The Best (and Worst) Day of My Life

The best (and worst) thing that happened to me was when I read the words, “You are responsible for everything that has happened in your life up until now.” I remember everything about that moment 17 years ago. It was a beautiful summer’s day and I was sitting in an office working at a job I hated.

I knew there was more to life than get up, go to work, come home, repeat. I was living paycheck to paycheck and hating it. I thought that there must be something ‘wrong’ with me, and so I bought Dr. Phil’s book Self Matters. I guess the Universe knew that I needed to read that one line because don’t remember much else about that book (sorry, Dr. Phil).

I remember feeling like I’d just been punched in the stomach, and then a feeling of disbelief came over me. Surely not. I can’t possibly be responsible for all the things that have happened in my life. It’s not my fault that I didn’t get the career I wanted. It’s not my fault that I couldn’t sustain a relationship. It’s not my fault that there’s never enough money. It’s not my fault, it’s not my fault, it’s not my fault! I searched my memory for proof of this, but the deeper I went, the more I evidence I found that I had indeed created this life and all the circumstances that had led up to it. Disbelief turned into anger and disappointment. Anger at myself for doing this to myself, and disappointment that I hadn’t been able to see it.

And then a wonderful thing happened. I started to feel relief. Relief at the realization that if I was truly responsible for everything that happens in my life, then I am also able to create the life I really want. I can create the life I really want. I can create my own life. Me.

I’d like to say that my whole life changed overnight, but that’s not what happened.

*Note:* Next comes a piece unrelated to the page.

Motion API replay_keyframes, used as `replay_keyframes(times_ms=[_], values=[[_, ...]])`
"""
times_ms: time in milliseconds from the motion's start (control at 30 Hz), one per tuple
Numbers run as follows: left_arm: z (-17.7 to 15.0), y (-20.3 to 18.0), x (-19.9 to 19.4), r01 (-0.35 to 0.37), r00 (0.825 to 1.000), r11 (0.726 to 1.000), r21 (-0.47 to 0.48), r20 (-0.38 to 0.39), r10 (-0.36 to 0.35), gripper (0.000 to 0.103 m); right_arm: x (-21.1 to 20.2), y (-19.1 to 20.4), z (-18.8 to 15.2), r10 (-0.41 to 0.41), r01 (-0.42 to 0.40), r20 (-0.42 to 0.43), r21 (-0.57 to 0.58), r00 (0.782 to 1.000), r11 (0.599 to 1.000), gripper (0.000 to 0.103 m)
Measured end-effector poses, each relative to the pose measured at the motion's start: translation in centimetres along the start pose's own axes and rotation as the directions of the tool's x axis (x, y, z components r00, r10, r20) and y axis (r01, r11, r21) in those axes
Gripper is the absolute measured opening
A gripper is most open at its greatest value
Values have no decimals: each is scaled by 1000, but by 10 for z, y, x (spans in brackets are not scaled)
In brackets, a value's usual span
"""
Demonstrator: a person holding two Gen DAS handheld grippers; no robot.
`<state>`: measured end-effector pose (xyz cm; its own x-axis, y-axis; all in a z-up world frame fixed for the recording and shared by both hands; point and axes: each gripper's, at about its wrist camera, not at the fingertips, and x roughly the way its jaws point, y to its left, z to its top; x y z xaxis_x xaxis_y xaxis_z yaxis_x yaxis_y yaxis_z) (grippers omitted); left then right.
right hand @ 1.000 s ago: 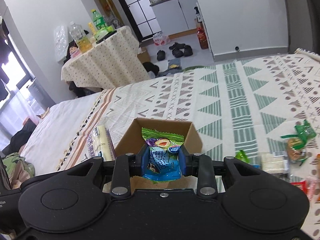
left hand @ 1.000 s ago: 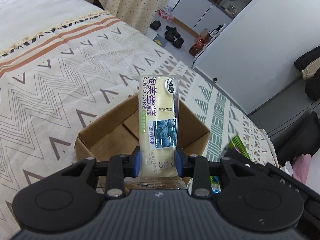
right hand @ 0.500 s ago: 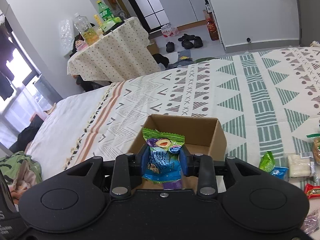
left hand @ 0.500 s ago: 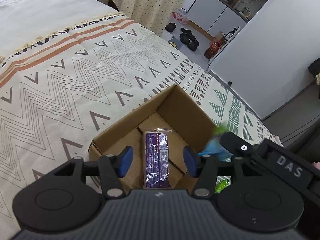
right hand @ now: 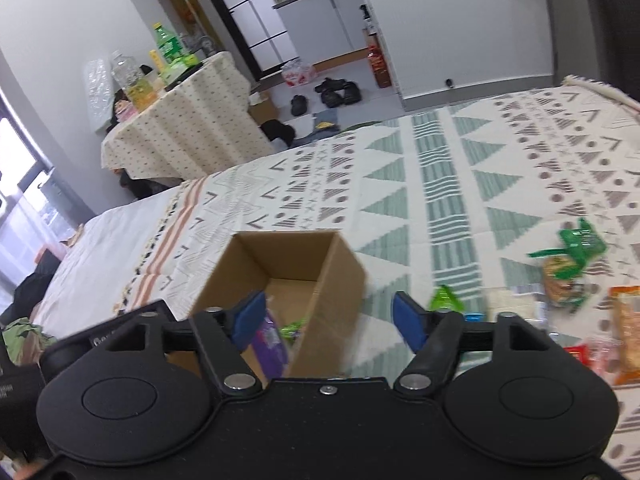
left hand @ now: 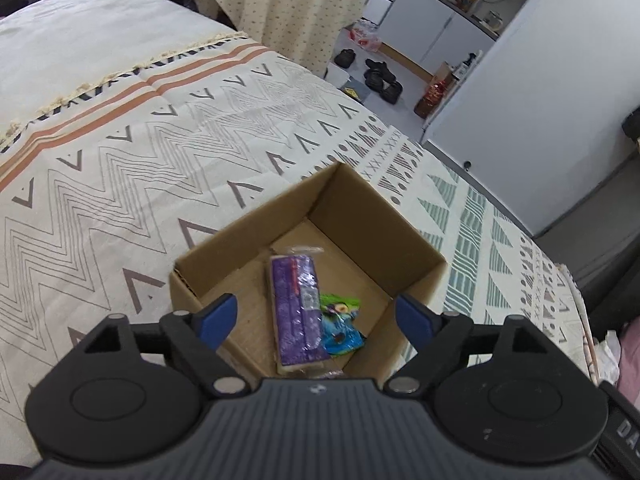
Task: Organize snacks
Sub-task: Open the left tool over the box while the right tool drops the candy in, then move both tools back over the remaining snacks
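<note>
A: Left wrist view?
B: Left gripper (left hand: 316,318) hangs over the open brown cardboard box (left hand: 376,216), blue-padded jaws spread wide, nothing held. Inside on the box floor: a long purple-wrapped cake bar (left hand: 297,312) lying flat, and a small blue-and-green snack packet (left hand: 340,322) touching its right side. The box sits on a cream patterned bedspread (left hand: 120,184).
A: Right wrist view?
B: Right gripper (right hand: 326,320) also spread apart, empty, over the box's right wall. Purple bar and a green packet edge visible inside. More snacks on the bedspread to the right: a green-wrapped biscuit pack (right hand: 568,264) and an orange packet (right hand: 630,332), well apart from the box; that side is blurred.
</note>
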<state>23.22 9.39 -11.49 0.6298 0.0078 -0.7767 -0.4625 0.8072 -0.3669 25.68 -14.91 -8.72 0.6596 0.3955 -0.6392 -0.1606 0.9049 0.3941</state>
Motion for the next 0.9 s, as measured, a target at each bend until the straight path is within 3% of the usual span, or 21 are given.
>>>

I had so many limiting beliefs surrounding money, self-worth, self-esteem and so on, that it took many more books, TV shows, documentaries and an Abraham-Hicks Facebook group, before my frustration at myself for not “getting” it turned into another aha moment – your brain only believes what you tell it. I started to watch my thoughts, and when a limiting belief came up, I started to recognize it as that of someone else. Someone from my childhood. My mother, my father, a teacher, a priest, my so-called school friends. As each one came up, I would say “That is not my belief. That’s [insert name here] belief. ” And then I would replace that thought with “I reject the belief that [insert limiting belief]. I am will to see things differently. I know that I actually can create whatever I want by doing the things that I love.” And then finally I could name it. I wanted freedom.  I wanted to live life on MY terms, and to me that meant FREEDOM. Financial freedom, freedom to work from anywhere, anytime, freedom to work as much, or as little, as I like. FREEDOM.

Once again, the Universe answered, and I was invited to a WORKSHOP for anyone who wants to create a thriving life and business for themselves and help others to do the same. Hell yeah! Of COURSE I do. This was my chance to grow a successful online business and create the money and impact I desired. It truly changed my life, and now, here I am, living the freedom-based lifestyle I didn’t think was possible. I am so excited about this next step. I love learning new things, and  I am also surrounded by some amazing people in this business who encourage each other to improve, collaborate, and do the inner work necessary to manifest what they want.

I encourage you to learn more about this incredible lifestyle here, and then leave me a comment and let me know what you thought about it.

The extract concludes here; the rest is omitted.